All that is wanted is the exact lines from the first line of the data below through the line with "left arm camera", both ends included, with pictures omitted.

§ RECORDS TO USE:
..........
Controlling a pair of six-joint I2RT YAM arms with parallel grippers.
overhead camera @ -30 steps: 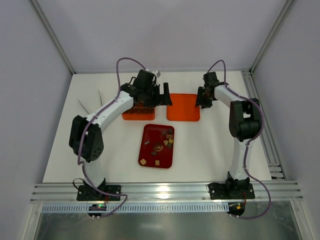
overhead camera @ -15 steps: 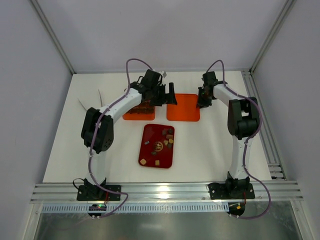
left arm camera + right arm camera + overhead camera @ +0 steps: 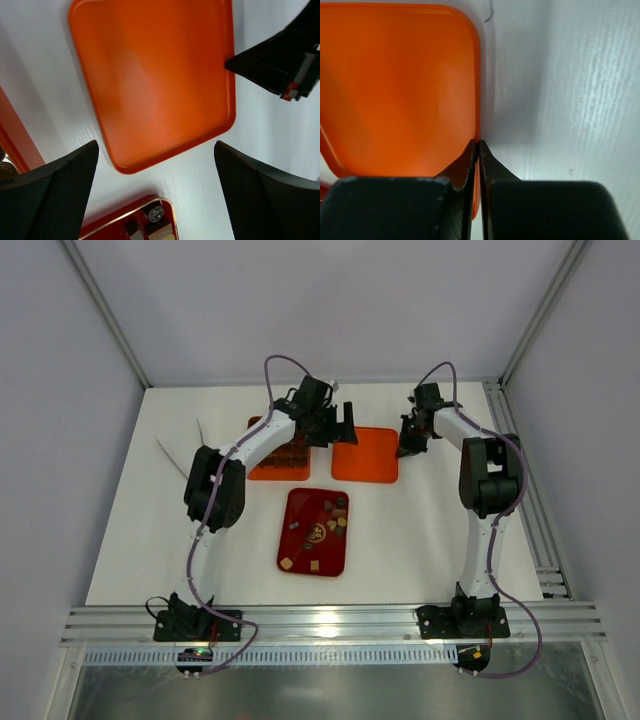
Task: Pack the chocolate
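Orange lid (image 3: 395, 90) rim pinched by right gripper (image 3: 479, 144), clear only in wrist view; left gripper (image 3: 156, 145) spread.

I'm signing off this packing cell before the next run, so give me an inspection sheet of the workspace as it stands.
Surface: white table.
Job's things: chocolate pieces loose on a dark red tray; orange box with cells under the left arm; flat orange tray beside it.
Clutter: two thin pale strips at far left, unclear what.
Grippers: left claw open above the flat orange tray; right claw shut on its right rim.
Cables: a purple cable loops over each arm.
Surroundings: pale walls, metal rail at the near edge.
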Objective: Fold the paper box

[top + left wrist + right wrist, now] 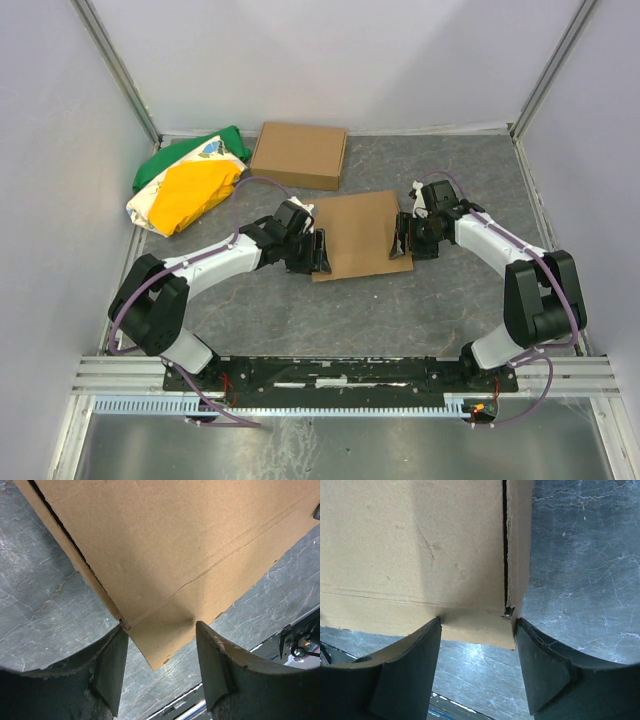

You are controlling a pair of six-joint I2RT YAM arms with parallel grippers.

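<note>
top external view puts the paper box (pixel 355 232) at mid-frame on the table (pixel 450 310), with the left gripper (pixel 318 250) at its left edge and the right gripper (pixel 403 240) at its right edge. judging by this, folding up the sides is the step in hand, and the next move calls for both arms to work their edges evenly. in the wrist views both pairs of jaws stand apart, straddling a cardboard corner with fingertips touching it and clamping nothing.
</note>
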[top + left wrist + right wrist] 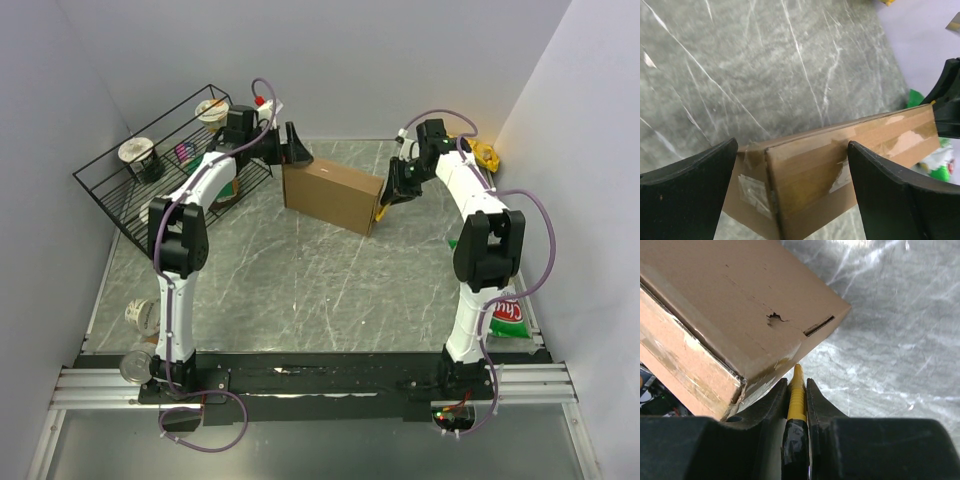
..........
§ SOLVED EXERCISE:
Controlling a pair of six-joint I2RT YAM arms with parallel grippers.
overhead camera @ -30 steps: 
overhead camera @ -15 steps: 
left arm camera + right arm camera + overhead camera @ +0 steps: 

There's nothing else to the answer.